Action item: If a line in the data below contains the word "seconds", copy it out.

Recorded information:
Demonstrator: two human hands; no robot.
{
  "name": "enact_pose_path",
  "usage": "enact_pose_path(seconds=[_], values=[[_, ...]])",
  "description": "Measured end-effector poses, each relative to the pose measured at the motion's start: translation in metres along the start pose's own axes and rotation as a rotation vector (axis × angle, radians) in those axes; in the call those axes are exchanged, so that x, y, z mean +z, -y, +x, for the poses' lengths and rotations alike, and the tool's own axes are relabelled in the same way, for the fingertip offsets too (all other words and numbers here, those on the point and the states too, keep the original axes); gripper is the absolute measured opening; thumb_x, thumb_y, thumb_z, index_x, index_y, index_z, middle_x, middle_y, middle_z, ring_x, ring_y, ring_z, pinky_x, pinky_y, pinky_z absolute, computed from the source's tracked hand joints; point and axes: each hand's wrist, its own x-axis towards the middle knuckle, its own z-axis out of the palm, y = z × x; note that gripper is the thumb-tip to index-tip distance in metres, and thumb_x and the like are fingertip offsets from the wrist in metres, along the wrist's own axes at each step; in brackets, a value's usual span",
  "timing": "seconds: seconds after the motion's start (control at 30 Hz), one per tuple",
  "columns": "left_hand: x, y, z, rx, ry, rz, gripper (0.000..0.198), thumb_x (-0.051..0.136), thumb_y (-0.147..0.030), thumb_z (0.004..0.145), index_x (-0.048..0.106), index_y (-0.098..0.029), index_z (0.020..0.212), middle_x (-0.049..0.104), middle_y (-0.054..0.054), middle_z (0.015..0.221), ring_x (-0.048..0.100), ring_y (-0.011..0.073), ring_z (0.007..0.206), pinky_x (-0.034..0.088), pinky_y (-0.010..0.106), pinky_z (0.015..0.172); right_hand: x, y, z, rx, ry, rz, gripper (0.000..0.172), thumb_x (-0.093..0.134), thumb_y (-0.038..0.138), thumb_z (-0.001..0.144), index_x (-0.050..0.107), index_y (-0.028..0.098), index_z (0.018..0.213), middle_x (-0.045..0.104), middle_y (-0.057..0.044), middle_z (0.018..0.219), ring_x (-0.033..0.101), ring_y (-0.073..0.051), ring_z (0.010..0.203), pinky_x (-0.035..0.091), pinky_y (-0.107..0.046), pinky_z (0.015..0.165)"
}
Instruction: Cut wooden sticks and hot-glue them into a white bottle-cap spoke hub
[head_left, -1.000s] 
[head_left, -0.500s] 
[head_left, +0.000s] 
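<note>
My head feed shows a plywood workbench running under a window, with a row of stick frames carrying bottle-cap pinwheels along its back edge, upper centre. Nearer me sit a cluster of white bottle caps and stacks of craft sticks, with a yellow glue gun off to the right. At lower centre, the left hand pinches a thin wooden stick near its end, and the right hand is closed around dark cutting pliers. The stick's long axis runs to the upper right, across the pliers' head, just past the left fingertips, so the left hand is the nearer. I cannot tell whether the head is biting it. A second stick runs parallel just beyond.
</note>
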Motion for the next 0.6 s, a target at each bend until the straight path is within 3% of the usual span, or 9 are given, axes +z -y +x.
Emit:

Solution:
  "usage": "enact_pose_path(seconds=[_], values=[[_, ...]])",
  "timing": "seconds: seconds after the motion's start (control at 30 Hz), one per tuple",

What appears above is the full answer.